Le malattie zoonotiche come il COVID-19, il SARS e l’Ebola sono causate da patogeni che infettano sia gli esseri umani che gli altri animali vertebrati, tuttavia le specie animali differiscono nella capacità di trasmettere i patogeni che ci fanno ammalare.
ick Ostfeld, ecologista di malattie nel Cary Institute e coautore dell’articolo, spiega come “la ricerca sta dimostrando che le specie che prosperano nei paesaggi sviluppati e degradati sono spesso molto più efficaci nell’accogliere i patogeni e nel trasmetterli alle persone. In paesaggi meno disturbati e con una maggiore varietà di animali, questi serbatoi di rischio sono meno abbondanti e la biodiversità ha un effetto protettore”, sottolinea.
I roditori, i pipistrelli, i primati, i mammiferi ungulati come le pecore e i cervi, e i carnivori, sono stati segnalati come i taxa dei mammiferi con maggior probabilità di trasmettere patogeni agli umani. Keesing e Ostfeld sottolineano come “è molto più probabile che il prossimo patogeno emergente provenga da un topo che da un rinoceronte”.
Questo è dovuto al fatto che gli animali con storie di vita veloci tendono ad essere più efficienti nel trasmettere gli agenti patogeni. Keesing spiega che “gli animali che vivono velocemente, che muoiono giovani ed hanno una maturità sessuale precoce con molta prole, tendono ad investire meno nelle loro risposte immunitarie adattative. Tendono ad essere migliori trasmettitori di malattie, in comparazione con gli animali più longevi e con maggiore immunità adattativa”.

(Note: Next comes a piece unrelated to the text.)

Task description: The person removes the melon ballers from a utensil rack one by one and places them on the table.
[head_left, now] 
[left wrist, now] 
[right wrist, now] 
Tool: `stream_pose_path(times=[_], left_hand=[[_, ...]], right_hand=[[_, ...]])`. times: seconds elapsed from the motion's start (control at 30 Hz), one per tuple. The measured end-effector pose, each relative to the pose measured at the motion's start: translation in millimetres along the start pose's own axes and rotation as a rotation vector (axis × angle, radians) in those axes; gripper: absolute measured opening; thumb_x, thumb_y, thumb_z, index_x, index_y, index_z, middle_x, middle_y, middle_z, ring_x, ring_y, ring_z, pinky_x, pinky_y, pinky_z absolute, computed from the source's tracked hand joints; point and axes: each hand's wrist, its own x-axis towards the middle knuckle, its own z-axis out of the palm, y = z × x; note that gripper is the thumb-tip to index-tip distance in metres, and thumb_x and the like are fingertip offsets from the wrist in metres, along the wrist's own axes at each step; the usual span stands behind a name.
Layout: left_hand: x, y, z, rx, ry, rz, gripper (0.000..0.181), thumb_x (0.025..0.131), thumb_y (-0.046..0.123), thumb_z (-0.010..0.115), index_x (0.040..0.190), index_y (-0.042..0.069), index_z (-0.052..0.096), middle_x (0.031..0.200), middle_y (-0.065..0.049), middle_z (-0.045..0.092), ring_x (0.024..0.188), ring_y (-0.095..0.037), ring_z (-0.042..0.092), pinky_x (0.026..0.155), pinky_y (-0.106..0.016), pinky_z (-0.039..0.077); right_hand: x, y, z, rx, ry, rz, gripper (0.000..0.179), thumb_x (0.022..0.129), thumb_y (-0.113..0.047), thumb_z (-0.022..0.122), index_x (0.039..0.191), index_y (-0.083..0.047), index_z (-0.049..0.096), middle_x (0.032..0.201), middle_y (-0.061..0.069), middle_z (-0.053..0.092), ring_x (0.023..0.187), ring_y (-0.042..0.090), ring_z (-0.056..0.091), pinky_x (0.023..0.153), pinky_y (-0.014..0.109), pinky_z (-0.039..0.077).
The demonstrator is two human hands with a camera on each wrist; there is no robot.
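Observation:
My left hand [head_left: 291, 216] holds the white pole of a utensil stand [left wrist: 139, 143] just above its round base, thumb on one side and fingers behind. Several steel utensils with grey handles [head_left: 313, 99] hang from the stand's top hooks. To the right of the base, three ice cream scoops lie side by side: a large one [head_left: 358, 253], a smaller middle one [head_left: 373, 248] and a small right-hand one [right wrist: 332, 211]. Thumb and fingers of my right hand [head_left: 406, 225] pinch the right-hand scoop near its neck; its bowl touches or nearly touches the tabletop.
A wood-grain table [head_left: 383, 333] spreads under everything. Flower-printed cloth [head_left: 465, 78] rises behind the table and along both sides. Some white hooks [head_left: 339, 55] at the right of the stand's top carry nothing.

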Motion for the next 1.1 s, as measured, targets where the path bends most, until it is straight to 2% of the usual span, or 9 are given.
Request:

Quando viene persa la biodiversità nelle comunità ecologiche, le specie più grandi e longeve tendono a scomparire per prima, mentre le specie più piccole con una storia di vita rapida tendono a proliferare.
La ricerca ha scoperto che i mammiferi ospiti di virus zoonotici hanno meno probabilità di essere specie di interesse per la conservazione (cioè, sono più comuni) e che tanto per i mammiferi, come per gli uccelli, lo sviluppo umano tende ad aumentare la abbondanza di specie ospiti zoonotiche.
“Quando erodiamo la biodiversità, privilegiamo le specie che hanno maggiori probabilità di essere ospiti zoonotici, il che aumenta il rischio di eventi di contagio“, afferma Ostfeld. “La gestione di questo rischio richiederà una migliore comprensione di come, cose quali la conversione dell’habitat, i cambiamenti climatici e il sovrasfruttamento influiscano sugli ospiti zoonotici e su come il ripristino della biodiversità nelle aree degradate potrebbe ridurne l’abbondanza”.
Per prevedere e prevenire il contagio, Keesing e Ostfeld sottolineano la necessità di concentrarsi sugli attributi dell’ospite associati alla trasmissione della malattia, piuttosto che continuare a discutere l’importanza primaria dell’uno o dell’altro taxon.
Ostfeld spiega che “dovremmo smettere di presumere che ci sia un’unica fonte animale per ogni patogeno emergente. Gli agenti patogeni che passano dagli animali alle persone si trovano spesso in molte specie animali, non solo in una. Dopotutto, tendono a muoversi tra le specie con facilità.”
Svelare le caratteristiche degli ospiti zoonotici efficaci, come le loro strategie immunitarie, la resistenza agli stimoli esterni e le preferenze dell’habitat, è fondamentale per proteggere la salute pubblica. Prevedere dove prosperano queste specie, e dove è probabile la trasmissione e l’apparizione di agenti patogeni, può orientarci verso interventi specifici.
Keesing osserva che “il ripristino della biodiversità è un’importante frontiera nella gestione del rischio di malattie zoonotiche. Gli agenti patogeni che infettano gli esseri umani (patogeni zoonotici) spesso proliferano a causa dell’impatto umano”.
Conclude dicendo: “mentre ricostruiamo le nostre comunità dopo il COVID-19, dobbiamo tenere ben presente che una delle nostre migliori strategie per prevenire future pandemie è proteggere, preservare e ripristinare la biodiversità”.